Robin: We identify so much with the core truth that Northstar has of God’s love for everyone. We want to express that to others. That makes us want to serve together.
PCL: Why did you decide to volunteer together?
Robin: We complement each other well. Simon is very detailed and likes to take time to do things methodically. I am more of a doer. I like to get in there and get the job done. In that way, we work well together. I can follow through with projects that need more action and Simon can tackle the things that require more detail and organization.
PCL: What is most meaningful to you about the work you are doing?
Simon: Being a part of an eternal influence in someone’s life. The behind-the-scenes stuff needs to be done, but ultimately it’s all about the person who commits their life to Christ. To be a part of that is a very humbling experience.
PCL: How did you meet?
Simon: Everyone knew I was an exchange student. Small school, small town. Robin was finishing up volleyball practice, and I had basketball tryouts afterward. Her mom is really outgoing and so, while I was waiting in front of the gym, and she was waiting for Robin to finish up, she started a conversation. I was this shy guy who didn’t know much English, and she introduced me to Robin.
Robin: Simon came to the U.S. as an exchange student at Blountstown High School when he was 16. We had physics class together and besides school, he attended my youth group at Rivertown Community Church. Yes, officially, my mom introduced us!
PCL: What was it about the other that made you say he/she was “the one” you wanted to marry?
Simon: For me it was easy: Robin was the big fish in the small pond. She had a strong foundation in Christ, and her values were clearly defined. I knew them before I even got to know her because of the influence she had on others. And she was beautiful of course, too. I fell in love with her in 2003, but I didn’t tell her until the following summer when I came back to visit. She was quite surprised.

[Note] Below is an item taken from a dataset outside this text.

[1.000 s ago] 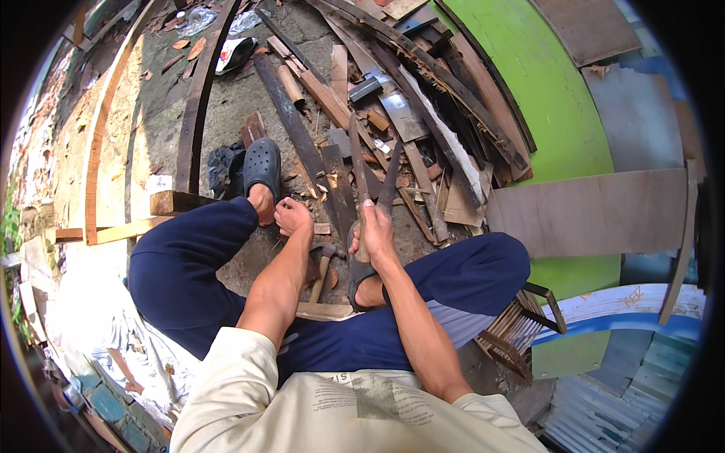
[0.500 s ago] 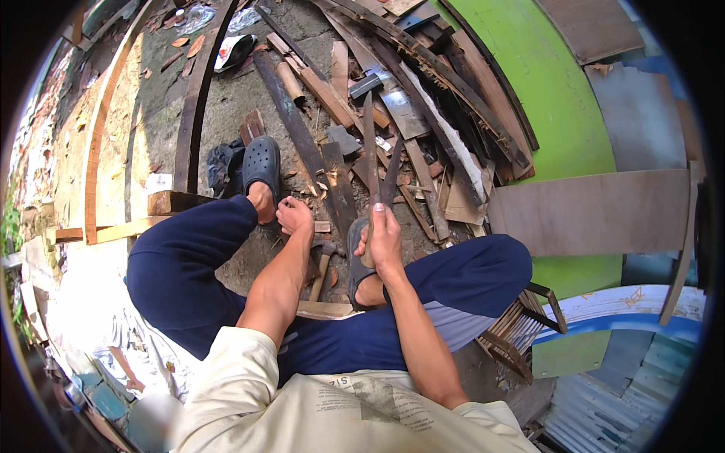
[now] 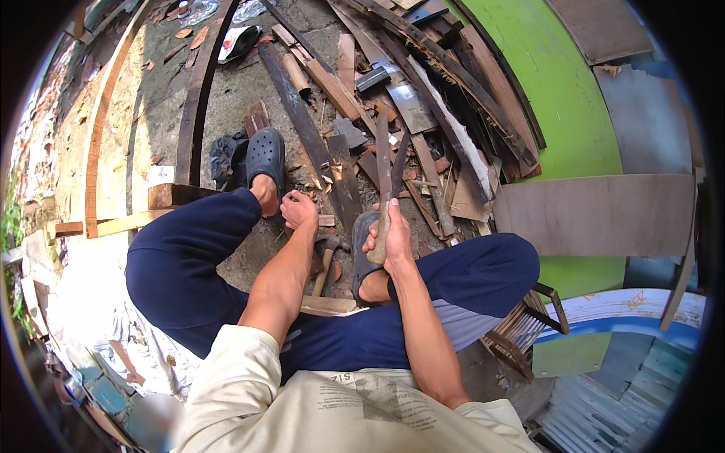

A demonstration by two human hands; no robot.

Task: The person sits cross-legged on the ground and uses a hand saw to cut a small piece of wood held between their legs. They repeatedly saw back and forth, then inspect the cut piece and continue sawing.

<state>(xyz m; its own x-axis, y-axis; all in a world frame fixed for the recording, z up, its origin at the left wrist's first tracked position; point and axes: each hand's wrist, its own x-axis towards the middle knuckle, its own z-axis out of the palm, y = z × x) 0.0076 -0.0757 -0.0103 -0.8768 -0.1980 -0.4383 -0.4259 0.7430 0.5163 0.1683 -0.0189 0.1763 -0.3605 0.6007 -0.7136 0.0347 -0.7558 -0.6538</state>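
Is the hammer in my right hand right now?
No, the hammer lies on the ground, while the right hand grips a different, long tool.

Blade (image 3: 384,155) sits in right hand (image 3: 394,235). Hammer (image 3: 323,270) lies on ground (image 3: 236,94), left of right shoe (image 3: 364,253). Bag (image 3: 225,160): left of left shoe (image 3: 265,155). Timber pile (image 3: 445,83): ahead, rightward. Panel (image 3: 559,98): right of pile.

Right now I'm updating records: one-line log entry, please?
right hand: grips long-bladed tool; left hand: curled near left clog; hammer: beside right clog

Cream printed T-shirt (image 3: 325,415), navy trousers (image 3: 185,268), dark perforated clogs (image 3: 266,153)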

Robin: I didn’t know Simon very well when he expressed how he felt about me, so I didn’t know if I could reciprocate the feelings. We met several times during the summer of 2004 and talked about the biblical principles that were important to us. I wanted to make sure we shared the same values before beginning any kind of relationship. He also allowed me and encouraged me to be completely honest about everything regardless of how it would make him feel. That was really attractive to me. After about one year of really seeing Simon’s faith in God and his character, I had the “Aha!” moment.
PCL: How does working together enhance your relationship as a couple?
Simon: I think the experience of accomplishing something together is satisfying. When we’re both working for the same purpose we are unified.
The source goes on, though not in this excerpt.